Instructions to follow:
An exact copy of the listing is what is needed here; write it out in full.
══════
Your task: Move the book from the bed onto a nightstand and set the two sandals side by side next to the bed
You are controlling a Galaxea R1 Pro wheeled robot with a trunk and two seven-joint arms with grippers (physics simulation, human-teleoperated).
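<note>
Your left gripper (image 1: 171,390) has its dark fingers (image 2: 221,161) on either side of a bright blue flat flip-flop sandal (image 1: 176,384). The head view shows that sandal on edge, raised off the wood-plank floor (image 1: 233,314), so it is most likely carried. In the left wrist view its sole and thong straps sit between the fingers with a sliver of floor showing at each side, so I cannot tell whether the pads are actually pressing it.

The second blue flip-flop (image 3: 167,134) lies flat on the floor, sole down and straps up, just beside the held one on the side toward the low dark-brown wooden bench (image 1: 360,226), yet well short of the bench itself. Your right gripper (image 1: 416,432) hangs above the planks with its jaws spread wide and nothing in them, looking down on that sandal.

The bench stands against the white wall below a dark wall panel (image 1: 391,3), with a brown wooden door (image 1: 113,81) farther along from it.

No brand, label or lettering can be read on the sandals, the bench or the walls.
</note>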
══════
Task solution:
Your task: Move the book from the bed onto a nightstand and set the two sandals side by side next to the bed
You are controlling a Galaxea R1 Pro wheeled robot with a trunk and two seven-joint arms with grippers (physics simulation, human-teleoperated).
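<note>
Your left gripper (image 1: 171,390) has its dark fingers (image 2: 221,161) on either side of a bright blue flat flip-flop sandal (image 1: 176,384). The head view shows that sandal on edge, raised off the wood-plank floor (image 1: 233,314), so it is most likely carried. In the left wrist view its sole and thong straps sit between the fingers with a sliver of floor showing at each side, so I cannot tell whether the pads are actually pressing it.

The second blue flip-flop (image 3: 167,134) lies flat on the floor, sole down and straps up, just beside the held one on the side toward the low dark-brown wooden bench (image 1: 360,226), yet well short of the bench itself. Your right gripper (image 1: 416,432) hangs above the planks with its jaws spread wide and nothing in them, looking down on that sandal.

The bench stands against the white wall below a dark wall panel (image 1: 391,3), with a brown wooden door (image 1: 113,81) farther along from it.

No brand, label or lettering can be read on the sandals, the bench or the walls.
</note>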

With this, the exercise is done.